Malayalam film producer, actor and TV producer

Dinesh Panicker is an Indian film producer, actor and TV producer. He entered the film industry in 1989 by producing Kireedam, a critically acclaimed and commercially successful film. He went on to produce different genre films in Mollywood. Later, he started acting in Malayalam films and serials, and is now the general secretary of ATMA (Association of Television Media Artistes).

==Career==

Panicker began his film career in 1989 by co-producing Kireedam, which stars Mohanlal and was directed by Sibi Malayil. The film's budget was ₹23 lakh and it was a commercial success. At first, Panicker wanted to play a small role as the husband of Parvathy but he reconsidered it due to resistance from his wife.

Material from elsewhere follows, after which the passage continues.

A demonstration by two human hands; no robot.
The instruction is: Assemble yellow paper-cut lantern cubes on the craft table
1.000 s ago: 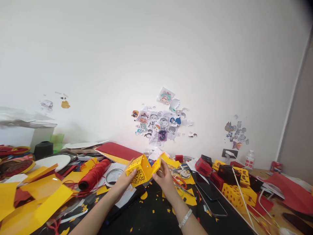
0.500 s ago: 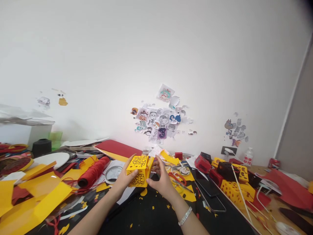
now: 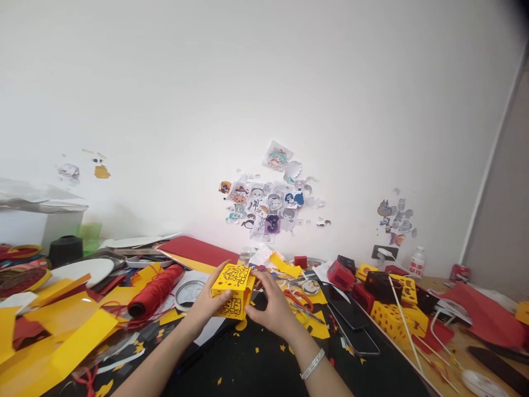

He later said he never dared to act in films he produced.

Panicker's second movie was Cheppukilukkana Changathi, a comedy-drama starring Mukesh and Jagadish. In 1995, he produced Boxer, which stars Babu Antony as an action hero. His next film, Kaliveedu, is a 1996 family drama. That year, he produced Rajaputhran, an action-drama film and the directorial debut of Shajoon Kariyal. It was released in both Tamil and Telugu. Mayilpeelikkavu, a mystery-thriller film, was produced in 1998.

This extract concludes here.